福島第1原発廃炉作業に携わる「ビーエイブル」が上場 東京でセレモニー 復興貢献へ決意

はたらこっと

 東京電力福島第1原発の廃炉作業に携わるビーエイブルは7月29日、東証スタンダード市場に上場した。公開価格の700円を45%上回る1016円の初値をつけ、1316円で初日の取引を終えた。東京都中央区の東京証券取引所で上場セレモニーが催され、佐藤順英(ゆきひで)社長らが原発事故被災地の復興に貢献する決意を示した。
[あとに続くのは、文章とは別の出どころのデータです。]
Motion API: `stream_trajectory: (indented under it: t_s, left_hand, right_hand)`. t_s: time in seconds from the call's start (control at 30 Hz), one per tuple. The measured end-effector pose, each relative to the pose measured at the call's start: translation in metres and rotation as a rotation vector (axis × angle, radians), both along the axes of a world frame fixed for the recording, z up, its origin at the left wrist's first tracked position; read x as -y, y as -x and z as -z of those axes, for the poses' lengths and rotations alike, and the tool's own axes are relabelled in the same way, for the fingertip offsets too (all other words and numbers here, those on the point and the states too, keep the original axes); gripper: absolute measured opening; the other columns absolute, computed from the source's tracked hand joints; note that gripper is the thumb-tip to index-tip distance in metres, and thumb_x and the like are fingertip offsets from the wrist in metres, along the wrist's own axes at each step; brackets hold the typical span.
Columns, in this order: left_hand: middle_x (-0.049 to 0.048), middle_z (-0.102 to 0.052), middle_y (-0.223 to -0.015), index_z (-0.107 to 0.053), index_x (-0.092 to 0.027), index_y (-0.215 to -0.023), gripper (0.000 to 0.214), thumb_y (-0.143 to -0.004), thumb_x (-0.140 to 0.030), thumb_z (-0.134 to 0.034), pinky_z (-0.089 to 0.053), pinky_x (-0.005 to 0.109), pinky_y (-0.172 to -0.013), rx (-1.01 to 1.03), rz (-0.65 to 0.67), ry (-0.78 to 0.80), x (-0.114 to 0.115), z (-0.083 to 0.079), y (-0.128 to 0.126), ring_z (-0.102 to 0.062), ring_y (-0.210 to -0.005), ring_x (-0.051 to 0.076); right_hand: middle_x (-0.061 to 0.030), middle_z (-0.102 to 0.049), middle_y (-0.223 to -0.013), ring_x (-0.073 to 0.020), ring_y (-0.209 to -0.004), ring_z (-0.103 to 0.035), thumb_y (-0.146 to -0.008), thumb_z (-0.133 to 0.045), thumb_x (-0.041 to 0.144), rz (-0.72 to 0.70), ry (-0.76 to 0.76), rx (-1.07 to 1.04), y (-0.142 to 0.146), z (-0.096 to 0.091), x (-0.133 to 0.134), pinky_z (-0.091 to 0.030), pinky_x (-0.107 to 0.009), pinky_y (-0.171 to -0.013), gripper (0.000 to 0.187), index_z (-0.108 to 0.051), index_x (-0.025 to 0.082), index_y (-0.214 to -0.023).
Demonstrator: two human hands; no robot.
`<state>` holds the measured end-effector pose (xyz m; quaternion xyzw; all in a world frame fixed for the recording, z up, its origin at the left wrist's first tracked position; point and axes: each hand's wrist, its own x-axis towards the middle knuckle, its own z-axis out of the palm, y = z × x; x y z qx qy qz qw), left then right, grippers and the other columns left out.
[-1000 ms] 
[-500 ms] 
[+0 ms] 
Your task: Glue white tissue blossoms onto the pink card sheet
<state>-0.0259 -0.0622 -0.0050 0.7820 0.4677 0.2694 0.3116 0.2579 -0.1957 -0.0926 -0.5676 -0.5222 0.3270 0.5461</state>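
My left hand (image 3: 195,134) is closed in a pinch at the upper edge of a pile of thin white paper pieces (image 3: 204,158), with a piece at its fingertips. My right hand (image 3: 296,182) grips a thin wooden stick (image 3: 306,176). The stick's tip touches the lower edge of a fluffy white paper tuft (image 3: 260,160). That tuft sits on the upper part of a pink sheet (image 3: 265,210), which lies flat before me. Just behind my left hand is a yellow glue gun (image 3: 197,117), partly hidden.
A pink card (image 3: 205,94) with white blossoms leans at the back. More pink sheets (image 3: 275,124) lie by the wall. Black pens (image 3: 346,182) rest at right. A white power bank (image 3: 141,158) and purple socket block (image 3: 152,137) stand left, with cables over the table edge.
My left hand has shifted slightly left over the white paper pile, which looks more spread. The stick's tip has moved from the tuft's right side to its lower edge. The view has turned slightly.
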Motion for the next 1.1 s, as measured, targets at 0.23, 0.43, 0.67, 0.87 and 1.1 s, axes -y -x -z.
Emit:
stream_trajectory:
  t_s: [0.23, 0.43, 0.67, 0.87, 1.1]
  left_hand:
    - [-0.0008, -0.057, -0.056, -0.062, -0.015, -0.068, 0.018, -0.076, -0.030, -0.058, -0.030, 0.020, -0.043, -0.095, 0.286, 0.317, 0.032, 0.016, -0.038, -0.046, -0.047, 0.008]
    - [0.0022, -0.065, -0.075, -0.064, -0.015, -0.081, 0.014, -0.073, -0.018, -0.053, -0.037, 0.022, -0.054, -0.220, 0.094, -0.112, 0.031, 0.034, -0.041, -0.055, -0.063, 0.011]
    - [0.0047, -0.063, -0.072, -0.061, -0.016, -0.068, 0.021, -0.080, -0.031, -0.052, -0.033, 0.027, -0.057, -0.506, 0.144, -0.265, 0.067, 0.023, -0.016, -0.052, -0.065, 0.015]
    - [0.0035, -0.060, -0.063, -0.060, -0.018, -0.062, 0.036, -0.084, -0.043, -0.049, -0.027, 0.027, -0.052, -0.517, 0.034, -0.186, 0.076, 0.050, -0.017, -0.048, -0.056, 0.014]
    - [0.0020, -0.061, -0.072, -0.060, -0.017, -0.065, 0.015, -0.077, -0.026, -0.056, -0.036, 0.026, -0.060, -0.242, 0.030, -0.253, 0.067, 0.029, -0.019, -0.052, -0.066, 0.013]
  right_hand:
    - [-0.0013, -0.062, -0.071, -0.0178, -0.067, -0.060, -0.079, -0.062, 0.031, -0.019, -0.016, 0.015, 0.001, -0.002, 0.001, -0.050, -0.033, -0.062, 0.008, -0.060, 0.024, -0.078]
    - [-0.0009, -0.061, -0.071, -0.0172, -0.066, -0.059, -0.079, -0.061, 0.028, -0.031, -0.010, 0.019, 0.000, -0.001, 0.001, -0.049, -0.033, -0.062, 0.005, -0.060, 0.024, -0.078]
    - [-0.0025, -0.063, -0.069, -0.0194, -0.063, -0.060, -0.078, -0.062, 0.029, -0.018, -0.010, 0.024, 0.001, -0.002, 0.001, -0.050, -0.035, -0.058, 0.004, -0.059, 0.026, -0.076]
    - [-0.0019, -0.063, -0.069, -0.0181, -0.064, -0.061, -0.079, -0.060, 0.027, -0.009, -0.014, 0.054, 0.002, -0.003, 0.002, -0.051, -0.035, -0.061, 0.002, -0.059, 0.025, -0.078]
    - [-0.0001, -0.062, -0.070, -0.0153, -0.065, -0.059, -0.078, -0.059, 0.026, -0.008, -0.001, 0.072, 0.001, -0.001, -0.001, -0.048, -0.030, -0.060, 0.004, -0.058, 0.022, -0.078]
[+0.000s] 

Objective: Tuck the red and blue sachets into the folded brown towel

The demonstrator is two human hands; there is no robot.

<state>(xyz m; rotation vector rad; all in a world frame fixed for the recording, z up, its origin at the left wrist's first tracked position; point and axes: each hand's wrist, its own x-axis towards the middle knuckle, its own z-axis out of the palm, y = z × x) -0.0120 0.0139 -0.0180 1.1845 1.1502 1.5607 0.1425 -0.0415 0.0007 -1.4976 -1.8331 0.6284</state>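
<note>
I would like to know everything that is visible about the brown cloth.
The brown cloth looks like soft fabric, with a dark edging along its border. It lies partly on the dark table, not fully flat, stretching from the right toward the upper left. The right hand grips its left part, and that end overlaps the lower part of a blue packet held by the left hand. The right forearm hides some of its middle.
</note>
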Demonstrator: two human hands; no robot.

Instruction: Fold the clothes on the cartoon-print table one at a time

 佐藤社長が東京証券取引所の礒本直樹執行役員から上場通知書を受け取り、ベルを点鐘した。セレモニー終了後、佐藤社長は報道陣の取材に「地域全体の中小企業の活性化につながってほしい。廃炉の最前線の現場に飛び込んでくれた社員に対する恩返しもしたい」と述べた上で、「(上場は)地域の方々や関係する企業の皆さんの成果なので社会に還元していく」と強調した。
 

1991年設立 本社機能は広野町

 同社は1991(平成3)年3月の設立。福島第1原発事故の発生を受け、本社機能を大熊町から広野町に移した。震災と原発事故発生直後は福島第1原発の冷却や安定化の作業に当たり、現在は福島第1原発の廃炉作業などに従事している。再生可能エネルギーの開発や施工、メンテナンスなども手がけている。